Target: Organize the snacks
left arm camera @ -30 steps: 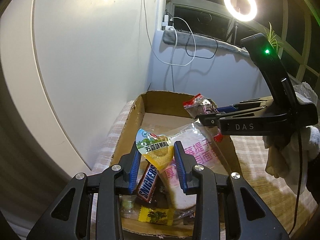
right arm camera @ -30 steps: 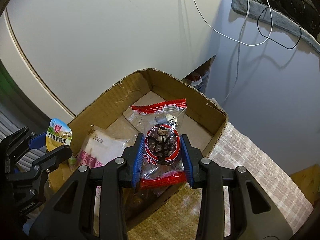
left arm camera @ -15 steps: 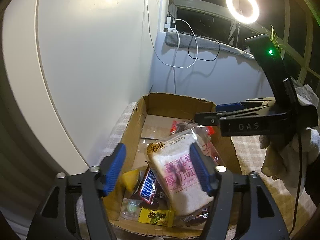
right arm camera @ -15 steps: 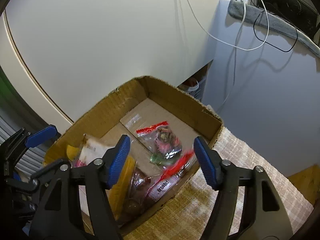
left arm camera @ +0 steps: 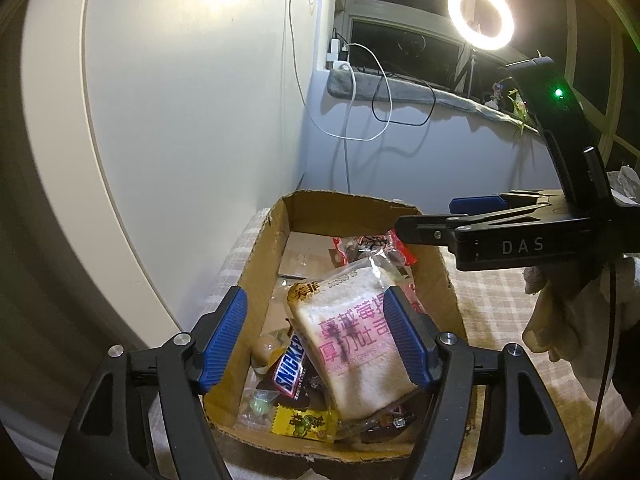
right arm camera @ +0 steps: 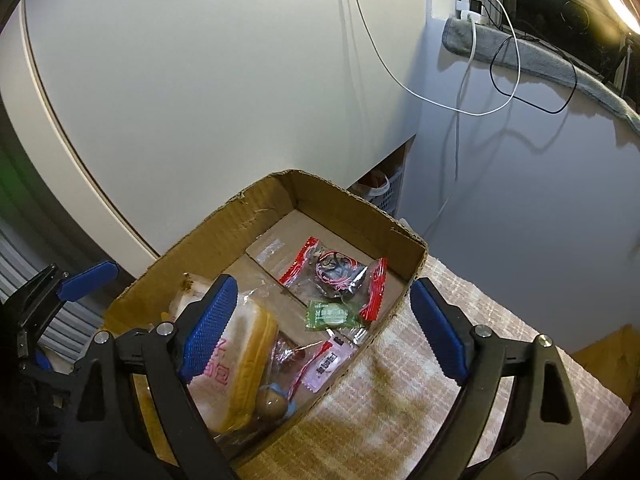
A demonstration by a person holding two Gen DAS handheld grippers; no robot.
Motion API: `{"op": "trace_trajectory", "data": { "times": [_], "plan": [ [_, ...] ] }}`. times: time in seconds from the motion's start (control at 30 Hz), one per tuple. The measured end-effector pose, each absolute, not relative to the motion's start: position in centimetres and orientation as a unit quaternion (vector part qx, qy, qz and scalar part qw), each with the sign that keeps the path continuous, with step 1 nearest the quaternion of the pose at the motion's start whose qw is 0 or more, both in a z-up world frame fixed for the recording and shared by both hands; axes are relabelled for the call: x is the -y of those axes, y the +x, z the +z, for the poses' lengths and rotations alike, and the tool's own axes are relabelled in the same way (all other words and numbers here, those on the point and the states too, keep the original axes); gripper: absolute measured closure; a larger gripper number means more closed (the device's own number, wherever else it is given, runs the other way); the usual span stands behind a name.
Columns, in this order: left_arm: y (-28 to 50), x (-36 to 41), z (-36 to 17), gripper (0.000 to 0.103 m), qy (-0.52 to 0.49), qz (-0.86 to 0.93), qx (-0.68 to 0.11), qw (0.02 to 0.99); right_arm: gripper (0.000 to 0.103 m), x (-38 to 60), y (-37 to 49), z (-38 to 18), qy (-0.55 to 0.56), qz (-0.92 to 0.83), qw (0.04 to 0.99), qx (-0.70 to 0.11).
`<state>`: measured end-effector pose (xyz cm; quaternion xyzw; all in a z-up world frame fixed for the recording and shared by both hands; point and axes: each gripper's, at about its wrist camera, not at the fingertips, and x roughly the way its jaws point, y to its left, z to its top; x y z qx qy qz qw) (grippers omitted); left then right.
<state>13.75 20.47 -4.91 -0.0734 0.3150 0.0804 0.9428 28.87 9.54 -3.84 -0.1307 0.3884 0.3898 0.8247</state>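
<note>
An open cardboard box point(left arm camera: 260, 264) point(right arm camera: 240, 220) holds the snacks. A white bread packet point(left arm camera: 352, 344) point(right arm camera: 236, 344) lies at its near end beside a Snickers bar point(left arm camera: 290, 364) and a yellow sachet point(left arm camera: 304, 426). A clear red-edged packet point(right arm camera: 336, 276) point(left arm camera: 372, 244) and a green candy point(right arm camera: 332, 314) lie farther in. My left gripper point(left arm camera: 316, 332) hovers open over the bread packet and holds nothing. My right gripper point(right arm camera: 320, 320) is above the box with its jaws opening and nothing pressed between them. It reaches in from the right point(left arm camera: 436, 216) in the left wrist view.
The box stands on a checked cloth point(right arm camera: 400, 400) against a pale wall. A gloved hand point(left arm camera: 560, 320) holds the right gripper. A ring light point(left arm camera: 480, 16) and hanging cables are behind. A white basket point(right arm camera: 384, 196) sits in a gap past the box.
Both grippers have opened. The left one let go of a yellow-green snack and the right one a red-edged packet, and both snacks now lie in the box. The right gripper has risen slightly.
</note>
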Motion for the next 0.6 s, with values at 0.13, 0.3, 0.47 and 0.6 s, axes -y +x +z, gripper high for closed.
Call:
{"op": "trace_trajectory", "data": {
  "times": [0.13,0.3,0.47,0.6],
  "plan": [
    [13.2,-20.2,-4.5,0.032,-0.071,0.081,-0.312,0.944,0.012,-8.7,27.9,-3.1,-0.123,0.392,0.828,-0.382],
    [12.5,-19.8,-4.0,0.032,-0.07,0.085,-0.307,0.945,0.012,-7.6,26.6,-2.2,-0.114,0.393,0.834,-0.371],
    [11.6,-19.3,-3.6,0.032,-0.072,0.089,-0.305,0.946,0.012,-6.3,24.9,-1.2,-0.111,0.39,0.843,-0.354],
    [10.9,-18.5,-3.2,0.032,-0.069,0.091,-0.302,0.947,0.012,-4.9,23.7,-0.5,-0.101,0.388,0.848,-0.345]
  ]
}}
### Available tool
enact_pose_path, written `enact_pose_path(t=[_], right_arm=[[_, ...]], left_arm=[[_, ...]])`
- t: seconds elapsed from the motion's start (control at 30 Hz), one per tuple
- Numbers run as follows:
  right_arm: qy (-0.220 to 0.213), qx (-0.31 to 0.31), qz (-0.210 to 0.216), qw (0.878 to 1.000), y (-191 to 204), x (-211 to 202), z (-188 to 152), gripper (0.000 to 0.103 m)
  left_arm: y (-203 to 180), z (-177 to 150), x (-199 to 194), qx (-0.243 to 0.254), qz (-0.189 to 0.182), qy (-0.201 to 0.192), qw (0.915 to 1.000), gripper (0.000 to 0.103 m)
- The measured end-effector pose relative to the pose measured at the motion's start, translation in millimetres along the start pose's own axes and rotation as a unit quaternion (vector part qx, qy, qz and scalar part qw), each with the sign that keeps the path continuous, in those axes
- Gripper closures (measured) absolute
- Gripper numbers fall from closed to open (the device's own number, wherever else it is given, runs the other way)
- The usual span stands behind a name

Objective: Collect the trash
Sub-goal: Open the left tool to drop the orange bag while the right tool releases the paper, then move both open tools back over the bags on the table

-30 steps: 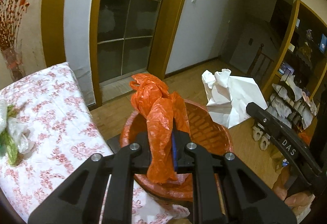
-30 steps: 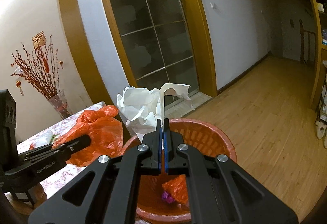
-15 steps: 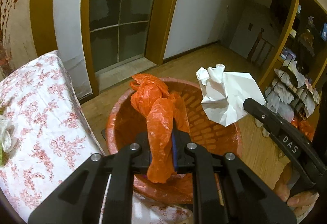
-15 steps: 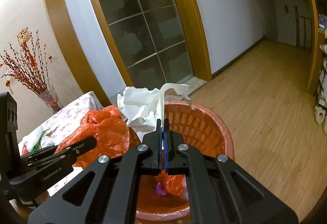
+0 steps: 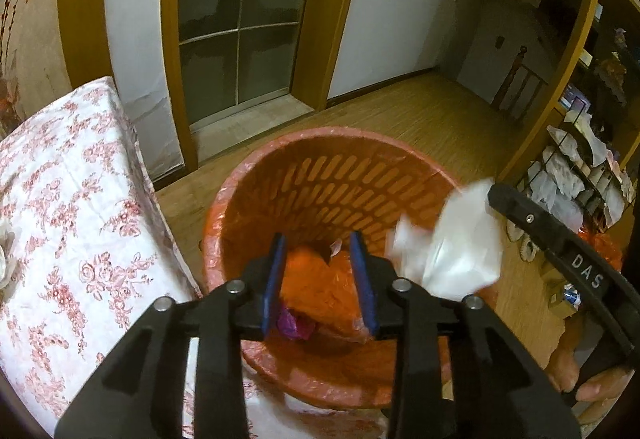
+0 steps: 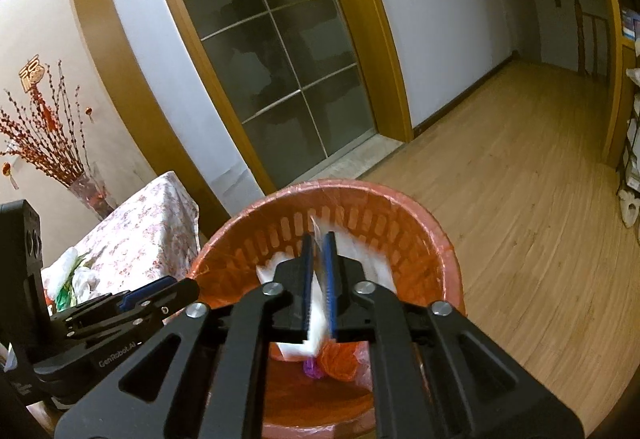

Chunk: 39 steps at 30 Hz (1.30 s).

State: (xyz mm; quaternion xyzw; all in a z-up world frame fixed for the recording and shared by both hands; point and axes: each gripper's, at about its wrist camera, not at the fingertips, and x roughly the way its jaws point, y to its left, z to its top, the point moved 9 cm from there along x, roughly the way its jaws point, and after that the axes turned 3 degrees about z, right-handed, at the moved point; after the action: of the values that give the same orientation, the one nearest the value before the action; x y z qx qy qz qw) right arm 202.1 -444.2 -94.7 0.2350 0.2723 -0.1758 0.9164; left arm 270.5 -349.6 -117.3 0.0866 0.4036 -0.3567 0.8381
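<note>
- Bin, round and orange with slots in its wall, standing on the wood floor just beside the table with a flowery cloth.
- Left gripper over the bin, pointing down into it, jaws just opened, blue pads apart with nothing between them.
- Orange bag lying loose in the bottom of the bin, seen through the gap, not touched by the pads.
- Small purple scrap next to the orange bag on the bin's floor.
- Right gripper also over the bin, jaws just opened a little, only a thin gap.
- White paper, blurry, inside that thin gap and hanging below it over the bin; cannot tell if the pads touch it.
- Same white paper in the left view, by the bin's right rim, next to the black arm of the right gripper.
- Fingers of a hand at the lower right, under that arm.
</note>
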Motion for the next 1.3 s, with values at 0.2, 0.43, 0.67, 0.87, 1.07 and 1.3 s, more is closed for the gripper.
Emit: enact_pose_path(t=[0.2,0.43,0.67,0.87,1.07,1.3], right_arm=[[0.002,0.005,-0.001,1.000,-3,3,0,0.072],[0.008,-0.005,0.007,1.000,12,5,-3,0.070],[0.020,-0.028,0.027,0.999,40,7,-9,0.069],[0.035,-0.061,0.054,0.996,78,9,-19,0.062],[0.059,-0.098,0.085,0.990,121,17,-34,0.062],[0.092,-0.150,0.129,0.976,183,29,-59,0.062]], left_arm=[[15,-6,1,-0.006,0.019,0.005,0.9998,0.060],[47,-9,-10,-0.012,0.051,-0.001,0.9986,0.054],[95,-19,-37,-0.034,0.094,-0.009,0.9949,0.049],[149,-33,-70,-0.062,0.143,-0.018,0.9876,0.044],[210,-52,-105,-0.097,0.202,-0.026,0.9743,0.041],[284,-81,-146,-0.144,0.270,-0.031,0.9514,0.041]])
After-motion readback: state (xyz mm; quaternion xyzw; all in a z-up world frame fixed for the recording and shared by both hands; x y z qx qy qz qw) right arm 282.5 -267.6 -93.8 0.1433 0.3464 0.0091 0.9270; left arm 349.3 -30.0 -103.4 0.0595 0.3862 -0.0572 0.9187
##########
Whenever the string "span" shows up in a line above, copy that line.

[ANSWER BOX]:
Motion API: `{"op": "trace_trajectory", "data": { "times": [_], "plan": [ [_, ...] ] }}`. times: time in seconds from the motion's start (control at 30 Hz), one per tuple. The measured end-effector pose, each absolute, not relative to the motion's start: position in centimetres and orientation as a unit quaternion (vector part qx, qy, qz and scalar part qw), each with the sign that keeps the path continuous, with step 1 nearest the quaternion of the pose at the motion's start whose qw is 0 or more, both in a z-up world frame fixed for the recording and shared by both hands; axes are relabelled for the call: x is the -y of those axes, y the +x, z the +z, for the poses' lengths and rotations alike, and the tool's own axes are relabelled in the same way (all other words and numbers here, those on the point and the states too, keep the original axes); gripper: absolute measured closure; a larger gripper number means more closed (the device's own number, wherever else it is given, runs the other way); the usual span stands behind a name.
- The usual span stands behind a name

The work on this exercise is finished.